God, this thread has been dunderheaded. Does anybody in astronomy rely on Copernicus for current research questions? No. So why all the grousing about Freud? Nobody takes him lock,stock, and barrel, but he was a revolutionary figure in the development of science, part of which does and should and must address the human psyche and it various determinants. Along these lines, Stephen Jay Gould and Jared Diamond say Freud was one of the top 2 or 3 figures in the history of science. That's enough for me.

So let's knock off the pointless feather-preening.

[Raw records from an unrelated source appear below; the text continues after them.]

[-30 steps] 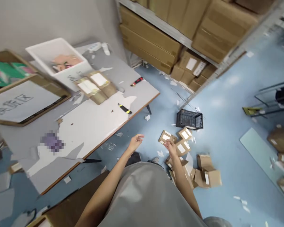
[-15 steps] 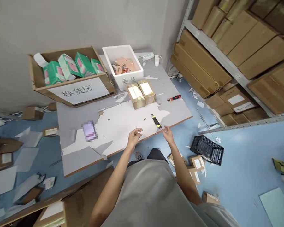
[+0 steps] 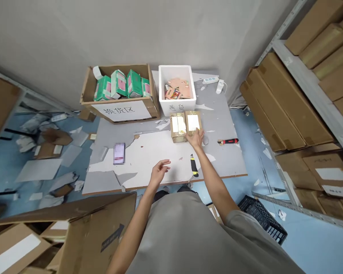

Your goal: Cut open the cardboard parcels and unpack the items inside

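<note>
Two small taped cardboard boxes with white labels stand side by side on the table. My right hand (image 3: 196, 137) reaches the front of the right box (image 3: 193, 121), fingers spread against its near edge; a firm grip is not visible. The left box (image 3: 177, 127) is just beside my thumb. My left hand (image 3: 159, 172) hovers over the table's near part, fingers apart and holding nothing. Between my hands and nearer the edge lies a black and yellow utility knife (image 3: 193, 166). Another knife, red and black (image 3: 228, 141), rests farther right.
Behind stand a carton (image 3: 156, 108) of green boxes and a white foam box (image 3: 162, 89) with papers inside. A phone (image 3: 119, 153) lies on the left of the table (image 3: 100, 184). Shelving (image 3: 297, 57) rises at right; a large open carton (image 3: 97, 232) is at lower left.
My right hand has moved forward from the table's near edge to the right small box. My left hand stays near the front. The camera view has turned.
</note>
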### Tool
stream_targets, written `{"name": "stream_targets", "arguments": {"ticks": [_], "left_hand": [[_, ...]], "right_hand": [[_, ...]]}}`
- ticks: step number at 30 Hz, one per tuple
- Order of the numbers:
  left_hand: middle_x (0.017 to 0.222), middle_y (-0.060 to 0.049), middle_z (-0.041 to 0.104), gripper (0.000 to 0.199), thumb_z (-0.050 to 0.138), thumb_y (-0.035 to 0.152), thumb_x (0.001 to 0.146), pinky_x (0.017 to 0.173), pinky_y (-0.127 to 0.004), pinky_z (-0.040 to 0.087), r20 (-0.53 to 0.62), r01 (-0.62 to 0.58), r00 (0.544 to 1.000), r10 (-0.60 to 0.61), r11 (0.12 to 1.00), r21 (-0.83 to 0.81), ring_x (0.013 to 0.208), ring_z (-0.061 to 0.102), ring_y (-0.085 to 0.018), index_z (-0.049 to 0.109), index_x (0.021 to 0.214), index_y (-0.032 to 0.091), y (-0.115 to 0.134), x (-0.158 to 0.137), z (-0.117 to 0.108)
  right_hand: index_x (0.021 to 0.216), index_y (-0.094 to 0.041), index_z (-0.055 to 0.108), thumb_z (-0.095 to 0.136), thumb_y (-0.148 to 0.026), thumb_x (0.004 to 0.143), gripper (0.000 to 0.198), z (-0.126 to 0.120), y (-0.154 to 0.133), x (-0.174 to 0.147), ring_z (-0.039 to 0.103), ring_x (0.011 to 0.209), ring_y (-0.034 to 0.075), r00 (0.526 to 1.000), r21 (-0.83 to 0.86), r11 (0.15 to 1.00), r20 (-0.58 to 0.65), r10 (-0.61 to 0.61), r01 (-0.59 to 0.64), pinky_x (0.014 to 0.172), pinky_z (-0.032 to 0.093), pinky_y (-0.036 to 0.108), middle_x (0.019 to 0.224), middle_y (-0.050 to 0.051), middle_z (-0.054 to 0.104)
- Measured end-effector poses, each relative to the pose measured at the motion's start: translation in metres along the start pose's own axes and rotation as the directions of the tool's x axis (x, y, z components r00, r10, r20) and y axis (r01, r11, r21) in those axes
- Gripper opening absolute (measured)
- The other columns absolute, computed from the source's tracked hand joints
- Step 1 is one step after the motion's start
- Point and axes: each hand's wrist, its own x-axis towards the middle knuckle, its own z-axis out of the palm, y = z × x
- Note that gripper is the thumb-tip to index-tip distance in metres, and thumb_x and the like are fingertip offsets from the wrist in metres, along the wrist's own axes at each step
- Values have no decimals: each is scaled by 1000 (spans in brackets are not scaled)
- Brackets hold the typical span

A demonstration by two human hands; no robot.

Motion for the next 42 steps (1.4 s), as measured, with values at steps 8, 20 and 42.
{"name": "stream_targets", "arguments": {"ticks": [8,20,42], "left_hand": [[129,-17,88,56,79,42,62,92,-43,63,-97,101,990,-103,995,-20,98,81,-29,83,114,21,-17,-14,1],[137,-20,85,58,81,49,72,107,-52,66,60,49,997,-49,999,-1,108,84,-32,81,123,20,-25,30,-22],[162,-19,74,83,81,32,77,128,-58,58,187,-19,982,-34,961,276,143,75,-40,70,158,19,-111,25,-149]], "right_hand": [[167,0,44,79,-38,96,88,14,2,35,23,180,53,993,-68,991,-39,112,-115,134,45,67,190,44,18],[148,-17,54,87,-46,82,79,-77,82,-59,48,156,51,947,0,996,-308,-89,94,136,36,73,155,29,59],[170,-14,59,90,-13,81,95,47,55,-204,9,187,47,735,-3,841,487,-471,541,150,24,70,197,24,26]]}}
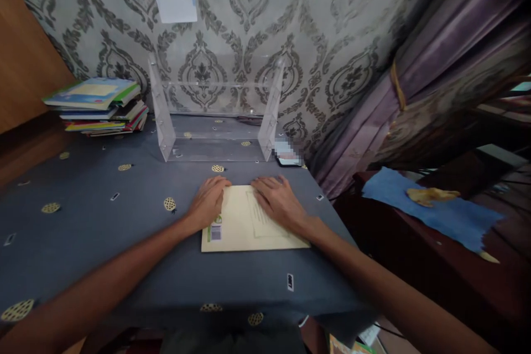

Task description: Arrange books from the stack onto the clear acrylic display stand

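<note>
A pale cream book (238, 235) lies flat on the cloth-covered table in front of me, its back cover up, with a barcode at the left and a faint printed box of text at the right. My left hand (209, 202) rests palm down over its far left corner and touches the left edge. My right hand (279, 199) lies on the far right part of the cover, fingers stretched toward the far edge. Neither hand's thumb shows clearly. Beyond the book stands a clear acrylic rack (215, 149) with two side panels and see-through shelves.
A stack of books (95, 110) sits at the back left of the table (136, 221). Right of the rack lies a phone (289, 155), partly blurred. A purple curtain (373, 105) hangs at the right, above a dark red surface bearing a blue cloth (398, 193).
</note>
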Tool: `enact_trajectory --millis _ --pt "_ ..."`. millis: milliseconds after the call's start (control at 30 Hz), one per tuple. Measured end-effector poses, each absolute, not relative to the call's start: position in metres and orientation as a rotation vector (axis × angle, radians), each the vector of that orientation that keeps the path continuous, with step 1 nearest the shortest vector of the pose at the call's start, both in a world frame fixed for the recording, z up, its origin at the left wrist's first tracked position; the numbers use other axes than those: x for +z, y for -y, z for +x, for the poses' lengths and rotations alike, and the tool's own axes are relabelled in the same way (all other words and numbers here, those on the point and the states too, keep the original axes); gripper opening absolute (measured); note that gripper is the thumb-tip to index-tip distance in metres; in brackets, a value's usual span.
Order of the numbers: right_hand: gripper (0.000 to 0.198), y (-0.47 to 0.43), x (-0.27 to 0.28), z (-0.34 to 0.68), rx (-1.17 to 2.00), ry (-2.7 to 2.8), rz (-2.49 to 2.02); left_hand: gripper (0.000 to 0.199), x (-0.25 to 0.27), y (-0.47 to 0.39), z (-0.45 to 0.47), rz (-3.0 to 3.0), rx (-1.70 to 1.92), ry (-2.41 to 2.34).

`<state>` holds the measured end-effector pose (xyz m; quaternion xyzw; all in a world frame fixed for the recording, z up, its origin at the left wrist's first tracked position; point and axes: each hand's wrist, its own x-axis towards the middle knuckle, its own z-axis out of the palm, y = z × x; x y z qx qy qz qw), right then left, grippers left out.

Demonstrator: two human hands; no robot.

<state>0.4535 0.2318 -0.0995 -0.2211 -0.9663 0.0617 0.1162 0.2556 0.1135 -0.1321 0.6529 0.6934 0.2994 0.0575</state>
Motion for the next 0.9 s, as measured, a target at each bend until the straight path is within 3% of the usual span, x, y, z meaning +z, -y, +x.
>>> enact_trajectory --millis 300,900 --pt "0.050 -0.210 -0.109 0.440 0.278 2.921 -0.207 0.039 -0.126 -0.106 0.258 2.042 0.866 -2.054" --pt "0.062 -0.271 -0.125 0.472 0.362 2.829 -0.509 0.044 -0.116 -0.098 0.255 2.122 0.648 -2.063"
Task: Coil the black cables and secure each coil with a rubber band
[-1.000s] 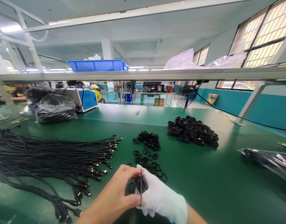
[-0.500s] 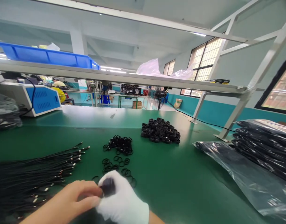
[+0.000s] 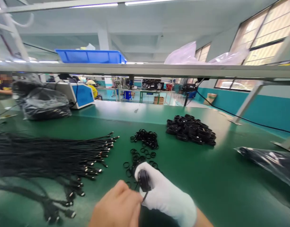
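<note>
in the head view, a small coiled black cable [image 3: 144, 180] sits upright in the curl of the gloved right hand [image 3: 168, 189], between thumb and fingers, near the glove's leading edge. that hand is closed around the coil, whose face shows tight, parallel, smooth loops. a thin black strand [image 3: 145, 197] slants down from the coil to the bare left hand [image 3: 118, 203]. the left fingers are drawn together, their tips closed on the strand's lower end; blur hides whether it is a ring or a cable tail. the glove is white, soft, close-fitting knit or cloth.

just beyond the hands, thin round black rings [image 3: 147, 154] lie scattered, with a denser tangled pile of rings [image 3: 147, 138] behind them. farther back to the right is a mound of coiled cables [image 3: 191, 129], stubby and oval. to the left, long straight black cables [image 3: 52, 154] fan out, their metal-tipped plugs [image 3: 92, 170] toward the middle. everything rests on a smooth, glossy green tabletop [image 3: 194, 176]. a crinkled clear plastic bag [image 3: 268, 160] with dark contents lies at the right.
</note>
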The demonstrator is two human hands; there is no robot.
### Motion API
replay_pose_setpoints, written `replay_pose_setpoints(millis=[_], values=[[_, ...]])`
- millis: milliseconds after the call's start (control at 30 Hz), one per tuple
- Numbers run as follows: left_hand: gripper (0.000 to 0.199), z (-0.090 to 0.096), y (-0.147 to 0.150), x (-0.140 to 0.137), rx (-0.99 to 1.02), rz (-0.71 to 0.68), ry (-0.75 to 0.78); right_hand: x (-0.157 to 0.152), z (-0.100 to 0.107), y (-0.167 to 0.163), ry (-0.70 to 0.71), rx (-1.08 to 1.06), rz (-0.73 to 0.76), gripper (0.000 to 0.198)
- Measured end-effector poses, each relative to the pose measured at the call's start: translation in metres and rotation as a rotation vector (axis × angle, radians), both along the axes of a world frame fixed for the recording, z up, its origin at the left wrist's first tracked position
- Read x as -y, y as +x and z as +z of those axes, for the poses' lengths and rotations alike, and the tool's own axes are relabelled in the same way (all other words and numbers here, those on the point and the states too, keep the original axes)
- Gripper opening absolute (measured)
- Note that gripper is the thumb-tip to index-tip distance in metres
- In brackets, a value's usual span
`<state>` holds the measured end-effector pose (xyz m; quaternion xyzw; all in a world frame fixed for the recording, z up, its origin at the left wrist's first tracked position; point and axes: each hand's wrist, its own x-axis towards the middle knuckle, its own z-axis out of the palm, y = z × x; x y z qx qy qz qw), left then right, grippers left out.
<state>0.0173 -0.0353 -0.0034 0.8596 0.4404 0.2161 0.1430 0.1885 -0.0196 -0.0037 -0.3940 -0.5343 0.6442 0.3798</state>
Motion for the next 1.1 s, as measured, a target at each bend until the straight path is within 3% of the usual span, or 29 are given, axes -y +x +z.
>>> replay_pose_setpoints(millis=[100,200,267,367,567,633,733,867,967,1100], values=[[0.036,0.009,-0.001,-0.017,0.04,0.034,-0.434,0.004,-0.003,0.001,-0.053,-0.197,0.139,0.045],[0.027,0.014,-0.006,-0.031,0.24,-0.035,-0.666,0.001,-0.017,-0.001,-0.083,-0.493,0.221,0.048],[0.012,0.015,-0.005,-0.032,0.485,-0.046,-0.719,-0.004,-0.026,-0.003,-0.057,-0.626,0.274,0.045],[0.009,0.01,0.004,-0.028,0.783,0.007,-0.74,-0.007,-0.034,-0.005,-0.046,-0.697,0.368,0.043],[0.016,-0.012,0.027,-0.027,1.045,0.097,-0.84,-0.009,-0.042,-0.006,-0.077,-0.67,0.329,0.046],[0.017,-0.014,0.026,-0.027,1.059,0.144,-0.816,-0.009,-0.042,-0.004,-0.093,-0.629,0.283,0.049],[0.018,-0.005,0.016,-0.027,0.869,0.235,-0.608,-0.008,-0.035,-0.002,-0.136,-0.502,0.241,0.059],[0.042,0.01,0.005,-0.027,0.51,0.066,-0.328,-0.005,-0.023,-0.006,-0.238,-0.227,0.247,0.051],[0.043,0.009,0.005,-0.031,0.409,0.007,-0.231,-0.005,-0.027,-0.01,-0.286,-0.274,0.28,0.05],[0.039,0.0,0.008,-0.035,0.403,0.091,-0.193,-0.009,-0.045,-0.012,-0.444,-0.414,0.355,0.074]])
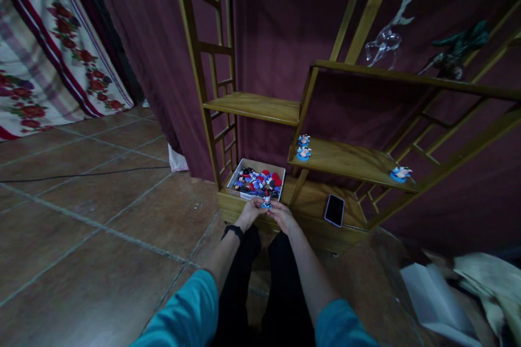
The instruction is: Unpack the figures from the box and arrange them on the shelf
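Between my left hand [251,211] and my right hand [282,213] is a small figurine [266,202] with a blue base, white body and a red part on top. The fingers of both hands are closed on its base from either side. Just beyond it, a shallow cardboard box [284,178] on the lowest board holds a jumble of red, purple, black and white small parts. Similar figurines on blue bases stand on the shelf to the right: two at its left end [303,153] and one figurine [400,174] at its right end.
A phone [334,210] lies on the low board right of the box. The wooden rack [254,105] has stepped shelves, with a clear deer ornament [386,42] and a dark green statue [458,51] higher up. A black cable [85,175] crosses the tiled floor at left.
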Demonstrator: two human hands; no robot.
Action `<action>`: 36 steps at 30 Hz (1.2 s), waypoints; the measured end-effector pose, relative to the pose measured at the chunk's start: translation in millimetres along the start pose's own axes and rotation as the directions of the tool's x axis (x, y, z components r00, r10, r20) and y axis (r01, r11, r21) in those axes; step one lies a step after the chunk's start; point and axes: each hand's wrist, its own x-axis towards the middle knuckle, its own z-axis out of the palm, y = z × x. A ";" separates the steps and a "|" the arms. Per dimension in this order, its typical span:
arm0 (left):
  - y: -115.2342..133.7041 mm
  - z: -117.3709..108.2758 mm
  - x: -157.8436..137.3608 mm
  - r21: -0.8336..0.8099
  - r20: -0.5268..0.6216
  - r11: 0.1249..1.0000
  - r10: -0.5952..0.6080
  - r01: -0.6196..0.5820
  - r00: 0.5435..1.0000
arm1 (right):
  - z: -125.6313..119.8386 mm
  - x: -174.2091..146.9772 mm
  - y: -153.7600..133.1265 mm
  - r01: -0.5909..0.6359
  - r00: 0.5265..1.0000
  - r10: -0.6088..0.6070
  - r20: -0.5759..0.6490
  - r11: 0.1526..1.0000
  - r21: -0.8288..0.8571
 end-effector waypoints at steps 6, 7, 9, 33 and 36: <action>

Meanwhile, for those of you who think the subconscious and the psycho-individual level of reality isn't as real and somehow contrasts with what Marxists have mostly focused on, check out these apples:

www.sciam.com/article.cfm?articleID=0001E632-978A-1019-978A83414B7F0101&ref= sciam&chanID=sa006

Historical materialism anybody?

----- Original Message ----- From: <heartfield at blueyonder.co.uk> To: <lbo-talk at lbo-talk.org> Sent: Friday, February 20, 2004 9:46 AM Subject: [lbo-talk] Miles: Very Jung and easily Freudened


> Miles on fealty to Freud:
>
> "1. It assumes that knowledge is a thing produced by some smart guy or
> gal, and we need to cherish that brilliant person's insights. In
> my view, this completely misrepresents how knowledge develops.
> Especially in scientific fields, knowledge is a communal process
> that emerges from collaborations and conflict among many
> different people; it is not a nugget of wisdom created by an
> individual."
>
> But even if there is collaboration, you cannot abstract from real
individuals who develop ideas. Your 'communal process' seems to be an evasion of human agency in the development of ideas. (Little wonder that you do not like Freud's theories which all turn on the formation of personality. If you do not believe in personality then you don't need Freud.)
>
> More to the point, Freud the person is being rubbished to rubbish those
ideas we associate with Freud.
>
> Then Miles says:
>
> "2. Imagine if physicists took the attitude about
> Newton that Kenneth does about Freud above: "People say the
> Newtonian conception of time and space are dead, but Newton
> was brilliant, he was an important physicist, therefore we
> shouldn't replace his concept of time and space with
> new, incompatible ideas (e.g., curvature of spacetime around
> massive bodies)". Today's wisdom is tomorrow's naive
> misunderstanding. If that applies to the Newtonian
> conception of time and space, that surely applies to
> Freud."
>
> But this is a very bad analogy in all respects. First, it is not obvious
in which sense Freud has been superseded. Second it is not true to say that Newtonian space is redundant. Newton's theories are a good account of space in all but the sub-atomic level. Einstein doesn't cancel out Newton, he only amends him.